▶ [What is expected]
Transcription of the full listing is required, character for character.

[Opening The data section]

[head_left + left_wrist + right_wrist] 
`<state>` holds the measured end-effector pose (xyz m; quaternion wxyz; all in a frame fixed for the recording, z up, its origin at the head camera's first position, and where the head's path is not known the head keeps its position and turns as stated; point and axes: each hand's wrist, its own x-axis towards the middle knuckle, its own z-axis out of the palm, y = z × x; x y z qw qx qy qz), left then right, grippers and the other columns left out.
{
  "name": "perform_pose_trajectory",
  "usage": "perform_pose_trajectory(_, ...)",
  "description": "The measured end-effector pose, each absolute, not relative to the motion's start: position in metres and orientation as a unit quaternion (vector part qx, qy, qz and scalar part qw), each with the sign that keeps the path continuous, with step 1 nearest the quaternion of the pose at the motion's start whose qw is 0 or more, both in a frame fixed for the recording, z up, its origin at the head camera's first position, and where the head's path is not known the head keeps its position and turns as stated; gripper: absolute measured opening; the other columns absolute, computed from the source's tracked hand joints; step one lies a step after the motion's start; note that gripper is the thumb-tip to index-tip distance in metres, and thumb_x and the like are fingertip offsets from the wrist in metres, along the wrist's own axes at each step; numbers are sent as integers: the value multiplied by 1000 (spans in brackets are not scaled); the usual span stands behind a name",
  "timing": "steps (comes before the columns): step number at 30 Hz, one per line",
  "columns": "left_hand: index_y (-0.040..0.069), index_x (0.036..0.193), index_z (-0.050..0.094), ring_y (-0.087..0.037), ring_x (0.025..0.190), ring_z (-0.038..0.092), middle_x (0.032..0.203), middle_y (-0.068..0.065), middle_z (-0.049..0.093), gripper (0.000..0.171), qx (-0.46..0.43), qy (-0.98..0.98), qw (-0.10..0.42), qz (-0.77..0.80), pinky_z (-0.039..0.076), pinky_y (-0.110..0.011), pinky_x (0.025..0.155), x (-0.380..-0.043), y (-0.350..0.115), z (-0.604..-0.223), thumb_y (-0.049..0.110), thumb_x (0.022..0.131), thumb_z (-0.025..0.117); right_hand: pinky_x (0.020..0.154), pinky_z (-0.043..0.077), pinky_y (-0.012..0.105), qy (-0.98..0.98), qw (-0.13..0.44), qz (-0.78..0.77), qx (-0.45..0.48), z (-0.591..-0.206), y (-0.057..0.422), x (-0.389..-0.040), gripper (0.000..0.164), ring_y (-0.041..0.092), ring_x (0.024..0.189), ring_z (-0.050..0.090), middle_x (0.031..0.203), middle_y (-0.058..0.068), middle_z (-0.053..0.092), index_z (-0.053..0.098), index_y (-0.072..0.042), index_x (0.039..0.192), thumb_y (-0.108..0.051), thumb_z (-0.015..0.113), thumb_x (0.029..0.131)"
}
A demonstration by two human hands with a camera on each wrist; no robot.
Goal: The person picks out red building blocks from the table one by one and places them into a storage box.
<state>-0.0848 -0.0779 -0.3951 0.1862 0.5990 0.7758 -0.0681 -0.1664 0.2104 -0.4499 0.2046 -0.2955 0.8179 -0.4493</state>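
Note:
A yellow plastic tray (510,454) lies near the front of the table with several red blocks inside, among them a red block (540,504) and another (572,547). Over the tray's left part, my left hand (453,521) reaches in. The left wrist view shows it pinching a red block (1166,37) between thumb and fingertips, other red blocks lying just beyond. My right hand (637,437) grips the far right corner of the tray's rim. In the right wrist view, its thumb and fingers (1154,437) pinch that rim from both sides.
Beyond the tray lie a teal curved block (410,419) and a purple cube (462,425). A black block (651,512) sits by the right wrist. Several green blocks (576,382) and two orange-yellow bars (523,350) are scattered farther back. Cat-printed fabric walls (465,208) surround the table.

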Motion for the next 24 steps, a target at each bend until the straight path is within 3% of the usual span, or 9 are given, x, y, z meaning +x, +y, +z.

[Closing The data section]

▶ [Reply to the task]
[head_left + left_wrist + right_wrist] 
`<state>` holds the measured end-effector pose (xyz m; quaternion wxyz; all in a frame fixed for the recording, z up, its origin at the head camera's first position, and where the head's path is not known the head keeps its position and turns as stated; point and axes: each hand's wrist, its own x-axis towards the middle knuckle, its own z-axis out of the palm, y = z × x; x y z qw qx qy qz), left then right, grippers and the other columns left out.
{
  "name": "perform_pose_trajectory",
  "usage": "perform_pose_trajectory(_, ...)",
  "description": "The measured end-effector pose, each absolute, not relative to the motion's start: position in metres and orientation as a unit quaternion (vector part qx, qy, qz and scalar part qw), each with the sign that keeps the path continuous, with step 1 nearest the quaternion of the pose at the motion's start whose qw is 0 or more, both in a frame fixed for the recording, z up, its origin at the head camera's first position, and where the head's path is not known the head keeps its position and turns as stated; gripper: absolute measured opening; the other columns absolute, computed from the source's tracked hand joints; step one lies a step after the motion's start; note that gripper is the thumb-tip to index-tip distance in metres, and thumb_x and the like are fingertip offsets from the wrist in metres, along the wrist's own axes at each step; numbers are sent as integers: the value multiplied by 1000 (spans in brackets are not scaled); the usual span stands behind a name",
  "timing": "steps (comes before the columns): step number at 30 Hz, one per line",
  "columns": "left_hand: index_y (-0.040..0.069), index_x (0.036..0.193), index_z (-0.050..0.094), ring_y (-0.087..0.037), ring_x (0.025..0.190), ring_z (-0.038..0.092), middle_x (0.032..0.203), middle_y (-0.068..0.065), middle_z (-0.049..0.093), gripper (0.000..0.171), qx (-0.46..0.43), qy (-0.98..0.98), qw (-0.10..0.42), qz (-0.77..0.80), pinky_z (-0.039..0.076), pinky_y (-0.110..0.011), pinky_x (0.025..0.155), x (-0.380..-0.043), y (-0.350..0.115), z (-0.604..-0.223), thumb_y (-0.049..0.110), thumb_x (0.022..0.131), thumb_z (-0.025..0.117); right_hand: pinky_x (0.020..0.154), pinky_z (-0.043..0.077), pinky_y (-0.012..0.105), qy (-0.98..0.98), qw (-0.13..0.44), qz (-0.78..0.77), qx (-0.45..0.48), z (-0.591..-0.206), y (-0.057..0.422), x (-0.389..-0.040), gripper (0.000..0.164), ring_y (-0.041..0.092), ring_x (0.024..0.189), ring_z (-0.050..0.090), middle_x (0.031..0.203), middle_y (-0.058..0.068), middle_z (-0.053..0.092), index_z (-0.053..0.098), index_y (-0.072..0.042), index_x (0.039..0.192), thumb_y (-0.108..0.051), thumb_z (-0.015..0.113), thumb_x (0.029..0.131)"
}
A demonstration by two human hands with a camera on each wrist; no robot.
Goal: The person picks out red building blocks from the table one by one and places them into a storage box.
<state>-0.0848 -0.0779 -0.3951 0.1862 0.5990 0.7758 -0.0681 -0.1664 0.2104 -0.4499 0.2046 -0.2955 0.8179 -0.4493</state>
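Note:
A yellow plastic tray (510,454) lies near the front of the table with several red blocks inside, among them a red block (540,504) and another (572,547). Over the tray's left part, my left hand (453,521) reaches in. The left wrist view shows it pinching a red block (1166,37) between thumb and fingertips, other red blocks lying just beyond. My right hand (637,437) grips the far right corner of the tray's rim. In the right wrist view, its thumb and fingers (1154,437) pinch that rim from both sides.
Beyond the tray lie a teal curved block (410,419) and a purple cube (462,425). A black block (651,512) sits by the right wrist. Several green blocks (576,382) and two orange-yellow bars (523,350) are scattered farther back. Cat-printed fabric walls (465,208) surround the table.
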
Motion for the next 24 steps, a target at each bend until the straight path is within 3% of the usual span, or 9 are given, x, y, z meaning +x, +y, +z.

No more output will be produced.